◆ WHAT THIS TASK INVOLVES ◆
Below are lines of data; restate word for word those running from the line containing "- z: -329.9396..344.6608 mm" to the line containing "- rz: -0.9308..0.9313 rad", inclusive, and no others.
********************
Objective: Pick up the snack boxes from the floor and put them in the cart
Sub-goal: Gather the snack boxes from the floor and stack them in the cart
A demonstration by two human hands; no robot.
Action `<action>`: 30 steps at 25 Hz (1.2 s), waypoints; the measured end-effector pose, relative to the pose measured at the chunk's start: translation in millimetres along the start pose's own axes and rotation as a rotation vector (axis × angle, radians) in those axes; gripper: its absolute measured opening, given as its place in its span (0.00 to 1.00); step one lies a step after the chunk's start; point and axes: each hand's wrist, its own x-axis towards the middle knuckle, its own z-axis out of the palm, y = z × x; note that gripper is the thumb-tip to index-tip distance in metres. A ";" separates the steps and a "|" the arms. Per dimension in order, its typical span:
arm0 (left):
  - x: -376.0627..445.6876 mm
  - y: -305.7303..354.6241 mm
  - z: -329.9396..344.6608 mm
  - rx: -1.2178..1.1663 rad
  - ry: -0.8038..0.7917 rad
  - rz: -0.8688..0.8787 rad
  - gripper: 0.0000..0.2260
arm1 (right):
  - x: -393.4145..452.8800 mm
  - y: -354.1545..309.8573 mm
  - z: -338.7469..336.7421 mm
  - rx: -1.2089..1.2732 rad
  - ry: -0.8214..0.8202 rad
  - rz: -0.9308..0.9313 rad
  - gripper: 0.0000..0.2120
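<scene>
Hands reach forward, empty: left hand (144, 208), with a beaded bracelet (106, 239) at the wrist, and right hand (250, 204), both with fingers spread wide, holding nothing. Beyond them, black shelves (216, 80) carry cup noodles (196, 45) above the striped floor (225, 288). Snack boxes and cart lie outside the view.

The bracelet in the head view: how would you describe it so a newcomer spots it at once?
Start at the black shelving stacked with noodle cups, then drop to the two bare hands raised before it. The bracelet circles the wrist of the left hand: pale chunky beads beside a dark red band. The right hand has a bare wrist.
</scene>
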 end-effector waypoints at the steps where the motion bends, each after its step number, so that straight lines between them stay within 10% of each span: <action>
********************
◆ YOUR SOLUTION ◆
  - z: -329.9396..344.6608 mm
  - rx: -1.2178..1.1663 rad
  - ry: -0.8038..0.7917 rad
  - rz: -0.8688..0.8787 rad
  - gripper: 0.0000..0.2260
arm1 (right):
  - x: -393.4145..452.8800 mm
  - y: -354.1545..309.8573 mm
  - z: -338.7469..336.7421 mm
  - rx: -1.2089..1.2732 rad
  - ry: -0.8214..0.8202 rad
  - rz: -0.9308..0.9313 rad

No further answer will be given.